___ Data segment ___

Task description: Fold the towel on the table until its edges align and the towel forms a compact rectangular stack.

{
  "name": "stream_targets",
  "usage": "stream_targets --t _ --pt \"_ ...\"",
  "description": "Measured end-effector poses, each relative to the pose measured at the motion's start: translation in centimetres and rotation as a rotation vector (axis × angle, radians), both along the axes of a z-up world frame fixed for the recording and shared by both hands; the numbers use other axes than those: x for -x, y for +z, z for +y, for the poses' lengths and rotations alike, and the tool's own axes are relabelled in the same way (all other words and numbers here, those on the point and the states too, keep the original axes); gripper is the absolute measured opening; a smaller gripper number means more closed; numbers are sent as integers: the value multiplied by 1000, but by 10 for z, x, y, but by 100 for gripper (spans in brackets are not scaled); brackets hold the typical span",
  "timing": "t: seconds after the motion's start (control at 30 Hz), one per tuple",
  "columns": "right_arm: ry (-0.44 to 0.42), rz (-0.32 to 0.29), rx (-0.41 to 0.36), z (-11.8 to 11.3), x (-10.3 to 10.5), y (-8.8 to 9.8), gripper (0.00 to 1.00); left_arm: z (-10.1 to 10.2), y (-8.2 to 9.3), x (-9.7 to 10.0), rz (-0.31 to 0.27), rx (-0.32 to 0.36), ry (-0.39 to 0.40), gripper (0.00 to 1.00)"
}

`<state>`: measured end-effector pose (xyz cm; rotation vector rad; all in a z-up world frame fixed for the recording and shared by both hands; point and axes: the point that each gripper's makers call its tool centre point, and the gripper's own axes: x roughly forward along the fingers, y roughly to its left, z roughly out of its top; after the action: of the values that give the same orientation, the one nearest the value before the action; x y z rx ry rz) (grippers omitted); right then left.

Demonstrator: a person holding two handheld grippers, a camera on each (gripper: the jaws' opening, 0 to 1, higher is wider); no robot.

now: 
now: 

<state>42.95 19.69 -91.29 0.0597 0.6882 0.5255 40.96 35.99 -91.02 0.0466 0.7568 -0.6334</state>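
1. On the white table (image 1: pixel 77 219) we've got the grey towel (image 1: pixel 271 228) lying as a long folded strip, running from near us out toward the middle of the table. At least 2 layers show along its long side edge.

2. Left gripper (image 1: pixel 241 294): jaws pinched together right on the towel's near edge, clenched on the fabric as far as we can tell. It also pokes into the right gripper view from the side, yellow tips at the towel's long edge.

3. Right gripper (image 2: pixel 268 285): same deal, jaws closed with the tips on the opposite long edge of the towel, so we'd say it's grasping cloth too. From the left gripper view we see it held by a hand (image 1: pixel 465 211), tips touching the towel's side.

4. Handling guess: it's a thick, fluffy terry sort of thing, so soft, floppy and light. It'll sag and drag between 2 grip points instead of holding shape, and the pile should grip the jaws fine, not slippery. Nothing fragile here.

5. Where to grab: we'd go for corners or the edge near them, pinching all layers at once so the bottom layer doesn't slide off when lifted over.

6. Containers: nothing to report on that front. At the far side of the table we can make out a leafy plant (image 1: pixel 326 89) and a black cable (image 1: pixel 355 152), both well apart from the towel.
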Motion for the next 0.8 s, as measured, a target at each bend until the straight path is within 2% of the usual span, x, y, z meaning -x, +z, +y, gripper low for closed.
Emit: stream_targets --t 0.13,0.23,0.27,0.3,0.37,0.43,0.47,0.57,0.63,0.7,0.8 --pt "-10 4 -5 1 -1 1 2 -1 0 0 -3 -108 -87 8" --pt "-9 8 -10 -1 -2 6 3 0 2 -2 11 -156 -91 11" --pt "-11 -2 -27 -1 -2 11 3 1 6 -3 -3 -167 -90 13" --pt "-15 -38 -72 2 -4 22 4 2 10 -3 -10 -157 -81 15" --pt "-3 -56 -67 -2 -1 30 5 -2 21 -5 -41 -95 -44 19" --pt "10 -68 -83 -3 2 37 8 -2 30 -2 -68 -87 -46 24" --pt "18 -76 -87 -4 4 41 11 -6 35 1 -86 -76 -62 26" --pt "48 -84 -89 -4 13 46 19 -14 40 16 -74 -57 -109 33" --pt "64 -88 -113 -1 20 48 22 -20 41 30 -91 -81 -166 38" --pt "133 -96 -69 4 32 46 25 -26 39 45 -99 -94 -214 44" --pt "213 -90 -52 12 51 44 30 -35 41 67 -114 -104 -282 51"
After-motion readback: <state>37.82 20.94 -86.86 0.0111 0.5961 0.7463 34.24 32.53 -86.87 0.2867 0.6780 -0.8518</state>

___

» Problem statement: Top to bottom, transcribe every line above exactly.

» Solution:
Task description: Fold the towel on the table until its edges align and the towel forms a compact rectangular stack.

{
  "name": "stream_targets",
  "usage": "stream_targets --t _ --pt \"_ ...\"",
  "description": "Measured end-effector poses, each relative to the pose measured at the motion's start: translation in centimetres and rotation as a rotation vector (axis × angle, radians), both along the axes of a z-up world frame fixed for the recording and shared by both hands; the numbers use other axes than those: x for -x, y for +z, z for +y, for the poses' lengths and rotations alike, and the tool's own axes are relabelled in the same way (all other words and numbers here, those on the point and the states too, keep the original axes); gripper is the absolute measured opening; a smaller gripper number means more closed; numbers are sent as integers: the value multiplied by 1000, but by 10 for z, x, y, but by 100 for gripper (spans in brackets are not scaled); brackets hold the typical span",
  "timing": "t: seconds after the motion's start (control at 30 Hz), one per tuple",
  "columns": "right_arm: ry (-0.44 to 0.42), rz (-0.32 to 0.29), rx (-0.41 to 0.36), z (-11.8 to 11.3), x (-10.3 to 10.5), y (-8.8 to 9.8), gripper (0.00 to 1.00); left_arm: z (-10.1 to 10.2), y (-8.2 to 9.3), x (-9.7 to 10.0), rz (-0.31 to 0.27), rx (-0.32 to 0.36), ry (-0.39 to 0.40), gripper (0.00 to 1.00)"
}

`<state>`: measured end-effector pose (xyz cm; rotation vector rad; all in a z-up world frame fixed for the recording and shared by both hands; point and axes: the point that each gripper's makers call its tool centre point, and the gripper's own axes: x roughly forward along the fingers, y roughly to its left, z roughly out of its top; after the action: of the values that give the same orientation, the one nearest the value before the action; x y z rx ry rz) (grippers omitted); right then left.

Demonstrator: a person holding two handheld grippers, a camera on each (gripper: the jaws' opening, 0 to 1, higher is wider); no robot.

now: 
now: 

<state>42.95 19.69 -91.29 0.0597 0.6882 0.5255 40.96 35.99 -91.02 0.0466 0.7568 -0.6334</state>
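1. On the white table (image 1: pixel 77 219) we've got the grey towel (image 1: pixel 271 228) lying as a long folded strip, running from near us out toward the middle of the table. At least 2 layers show along its long side edge.

2. Left gripper (image 1: pixel 241 294): jaws pinched together right on the towel's near edge, clenched on the fabric as far as we can tell. It also pokes into the right gripper view from the side, yellow tips at the towel's long edge.

3. Right gripper (image 2: pixel 268 285): same deal, jaws closed with the tips on the opposite long edge of the towel, so we'd say it's grasping cloth too. From the left gripper view we see it held by a hand (image 1: pixel 465 211), tips touching the towel's side.

4. Handling guess: it's a thick, fluffy terry sort of thing, so soft, floppy and light. It'll sag and drag between 2 grip points instead of holding shape, and the pile should grip the jaws fine, not slippery. Nothing fragile here.

5. Where to grab: we'd go for corners or the edge near them, pinching all layers at once so the bottom layer doesn't slide off when lifted over.

6. Containers: nothing to report on that front. At the far side of the table we can make out a leafy plant (image 1: pixel 326 89) and a black cable (image 1: pixel 355 152), both well apart from the towel.
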Motion for the next 0.8 s, as measured, a target at each bend until the straight path is within 2% of the usual span, x, y, z meaning -x, +z, +y, gripper low for closed.
Emit: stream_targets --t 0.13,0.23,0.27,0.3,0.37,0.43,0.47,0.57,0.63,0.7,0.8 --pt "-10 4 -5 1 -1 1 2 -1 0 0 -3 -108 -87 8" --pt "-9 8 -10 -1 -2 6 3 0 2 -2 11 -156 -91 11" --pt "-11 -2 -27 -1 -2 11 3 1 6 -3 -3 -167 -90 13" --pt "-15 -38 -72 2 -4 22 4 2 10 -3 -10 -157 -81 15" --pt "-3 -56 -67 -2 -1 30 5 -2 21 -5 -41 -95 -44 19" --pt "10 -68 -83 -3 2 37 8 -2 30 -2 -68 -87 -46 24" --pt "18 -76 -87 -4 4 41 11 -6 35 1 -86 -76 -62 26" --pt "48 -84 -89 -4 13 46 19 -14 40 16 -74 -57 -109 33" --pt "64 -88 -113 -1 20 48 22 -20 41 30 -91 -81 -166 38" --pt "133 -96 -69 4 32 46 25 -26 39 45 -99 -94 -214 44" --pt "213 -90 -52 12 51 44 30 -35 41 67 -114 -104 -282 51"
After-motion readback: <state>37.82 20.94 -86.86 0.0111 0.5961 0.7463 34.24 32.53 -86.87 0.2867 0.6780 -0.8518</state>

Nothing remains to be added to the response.